Difficile dire quanta umidità si fosse accumulata durante la notte. Nemmeno la leggera bruma che rendeva impenetrabile l'oscurità riusciva a far sparire le poche stelle che insistevano a non volersene andare. Troppi brindisi, abbracci e i migliori auguri da parte di tutti, ma niente di ciò che si aspettava. Che notte era stata! Nulla avrebbe potuto commuovere Rady Scott e, quasi senza accorgersene, la stanchezza e un'impenetrabile angoscia lo condussero dritto nella sua stanza.
Inciampò senza rendersene conto su ogni oggetto che trovò sul suo cammino, lungo il breve tragitto tra il balcone e la sua stanza. Il letto gli apparve come un'oasi chiara: si sedette sul bordo e si coprì la faccia con entrambe le mani entrando senza volere in una diversa oscurità, più uniforme, più coerente, forse più estranea ma accogliente. Si buttò sul letto e improvvisamente si trovò catapultato nella sua intimità, non riusciva a nascondere la frustrazione e non aveva altro posto dove andare. Un gemito nato da un profondo sospiro diede inizio ad un pianto convulso che non riusciva più a trattenere e che lo inondò completamente.
Quel pomeriggio del mese di marzo era venuto a sapere di aver superato gli ultimi esami parziali del suo corso preuniversitario, e con un eccellente punteggio. A quel punto l'ammissione all'università era un dato di fatto. I suoi genitori gli avevano organizzato una cena per festeggiare e lui aveva invitato diversi amici e parenti. Si aspettava che a metà dei festeggiamenti suo padre annunciasse di aver tenuto fede alla promessa fatta a suo tempo, nel caso avesse ottenuto i risultati tanto attesi. Era soddisfatto di come erano andate le cose, si era addirittura permesso di dire “anche tua madre è molto soddisfatta”; ma quando fu arrivato il momento, inspiegabilmente, evitò la questione e sminuì l'importanza dell'impegno preso. Infine, negò tutto come se non avesse la minima importanza.

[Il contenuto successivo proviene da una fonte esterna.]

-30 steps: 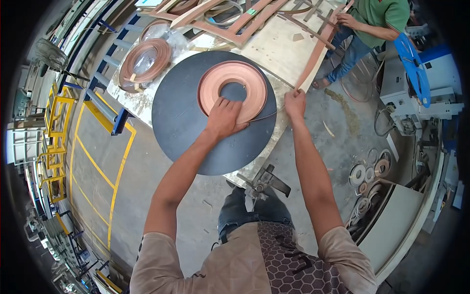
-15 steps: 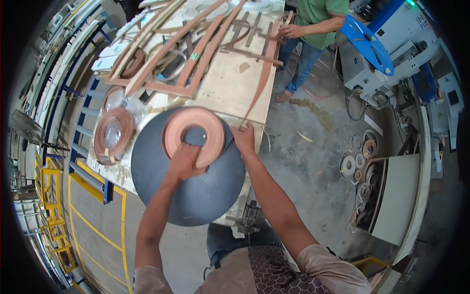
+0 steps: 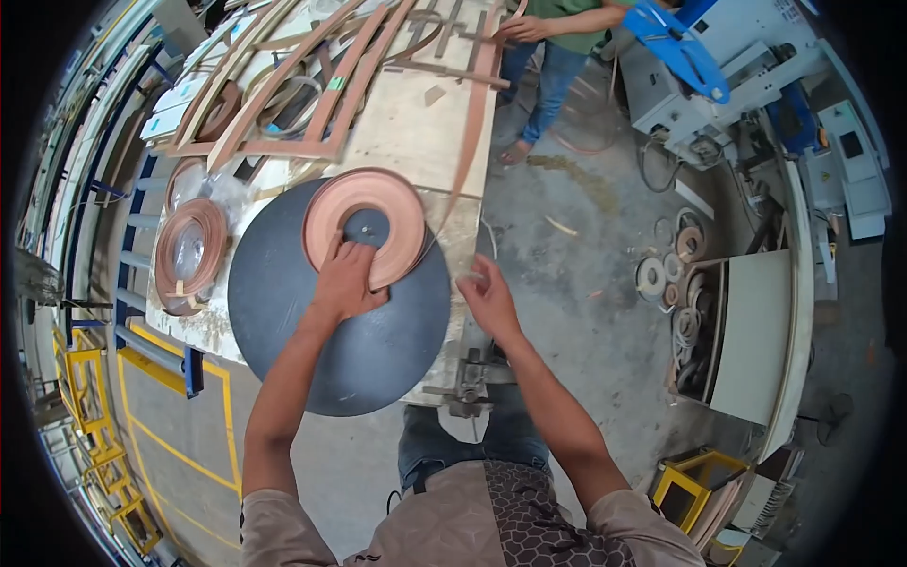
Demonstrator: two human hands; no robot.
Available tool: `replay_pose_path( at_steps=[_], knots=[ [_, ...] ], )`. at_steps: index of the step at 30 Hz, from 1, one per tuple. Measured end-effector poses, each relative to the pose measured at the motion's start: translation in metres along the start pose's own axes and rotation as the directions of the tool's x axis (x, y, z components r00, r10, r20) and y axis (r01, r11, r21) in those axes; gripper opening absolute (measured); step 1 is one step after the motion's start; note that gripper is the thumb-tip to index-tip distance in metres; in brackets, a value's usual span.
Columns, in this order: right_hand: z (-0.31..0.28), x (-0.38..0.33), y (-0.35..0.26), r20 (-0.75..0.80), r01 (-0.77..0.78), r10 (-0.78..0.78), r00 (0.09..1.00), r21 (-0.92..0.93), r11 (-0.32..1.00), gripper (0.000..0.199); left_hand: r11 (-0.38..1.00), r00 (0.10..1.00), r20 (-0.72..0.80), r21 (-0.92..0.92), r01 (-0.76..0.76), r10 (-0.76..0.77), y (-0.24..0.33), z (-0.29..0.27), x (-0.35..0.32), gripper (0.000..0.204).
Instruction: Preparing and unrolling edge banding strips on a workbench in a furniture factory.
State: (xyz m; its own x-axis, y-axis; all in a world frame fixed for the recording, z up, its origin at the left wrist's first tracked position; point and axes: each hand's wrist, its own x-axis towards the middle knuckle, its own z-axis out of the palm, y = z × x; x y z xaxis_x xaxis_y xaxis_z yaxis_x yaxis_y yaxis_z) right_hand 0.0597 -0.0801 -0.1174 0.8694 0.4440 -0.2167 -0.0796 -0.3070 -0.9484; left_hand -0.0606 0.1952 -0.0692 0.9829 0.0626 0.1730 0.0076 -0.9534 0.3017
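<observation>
A pinkish-brown coil of edge banding (image 3: 402, 213) lies flat on a round, dark grey disc (image 3: 312, 369) at the near end of the table. My left hand (image 3: 351, 282) lies across the coil's near side, fingers hooked into its central hole and thumb outside the rim, gripping it. Off the disc's right edge, my right hand (image 3: 488, 300) hovers with loosely bent fingers held apart and nothing visible in them. From beside the coil, a brown strip (image 3: 466, 156) runs away toward a co-worker's hand (image 3: 521, 29) at the table's far right.
Another brown coil (image 3: 189, 248), partly in plastic, lies left of the disc. Brown frame pieces (image 3: 333, 128) cover the far table (image 3: 406, 118). A clamp (image 3: 470, 378) sits at the near edge. Rollers (image 3: 142, 222) stand left; several rolls (image 3: 652, 277) lie on the floor at right.
My right hand has come away from the strip and the disc's edge, moving nearer to me. My left hand stays on the coil. The whole view has shifted slightly.
</observation>
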Motion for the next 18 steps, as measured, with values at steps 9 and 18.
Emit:
replay_pose_path(
  at_steps=[9, 18],
  knots=[
    [-0.153, -0.091, 0.057, 0.129, -0.077, 0.077, 0.989, -0.002, 0.997, 0.051, 0.905, 0.924, 0.02, 0.208, 0.37, -0.382, 0.062, 0.022, 0.003, 0.103],
    [-0.291, -0.147, 0.102, 0.245, -0.056, 0.082, 0.966, -0.109, 0.992, 0.041, 0.799, 0.846, -0.069, 0.297, 0.523, -0.528, 0.073, 0.037, 0.013, 0.091]
  ],
)
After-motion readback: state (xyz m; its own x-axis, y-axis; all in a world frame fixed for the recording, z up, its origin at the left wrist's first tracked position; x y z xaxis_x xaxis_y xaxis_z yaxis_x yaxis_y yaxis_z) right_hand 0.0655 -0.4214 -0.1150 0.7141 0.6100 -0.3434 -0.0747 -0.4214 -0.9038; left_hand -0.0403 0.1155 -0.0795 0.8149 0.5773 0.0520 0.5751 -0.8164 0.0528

Quel mattino, il sole splendeva sulla periferia di Londra. In un cielo sprovvisto di nuvole la città aveva messo da parte il suo aspetto grigiastro e stava assumendo un tenue color ocra. Nel giardino i fiori scoppiavano con i loro colori fin nei prati vicini. Rady e suo padre osservavano con indifferenza le giunchiglie di un intenso e brillante color giallo. Dopo un breve momento di silenzio suo padre, in uno slancio di entusiasmo misto a dubbi, gli aveva chiesto cosa avrebbe voluto in premio se fosse riuscito a superare con successo il corso preuniversitario. La risposta di Rady non si fece attendere: “Una Bentley convertibile Continental S1, color champagne”.
– È come se fosse già tua – rispose il padre.
Fu una promessa molto semplice e si annidò nella parte più profonda del suo cuore di ragazzo, durante quel freddo e nebbioso febbraio londinese del 1959. Aveva sognato quel gioiello scintillante e aveva visto sé stesso nello spazioso abitacolo di quell'opera d'arte della meccanica color champagne. Trascorsero piacevoli minuti di conversazione parlando della sua silhouette, di certe caratteristiche tecniche e dei suoi punti di forza. In quella conversazione semplice e molto cameratesca entrambi si comportarono come se fosse cosa fatta.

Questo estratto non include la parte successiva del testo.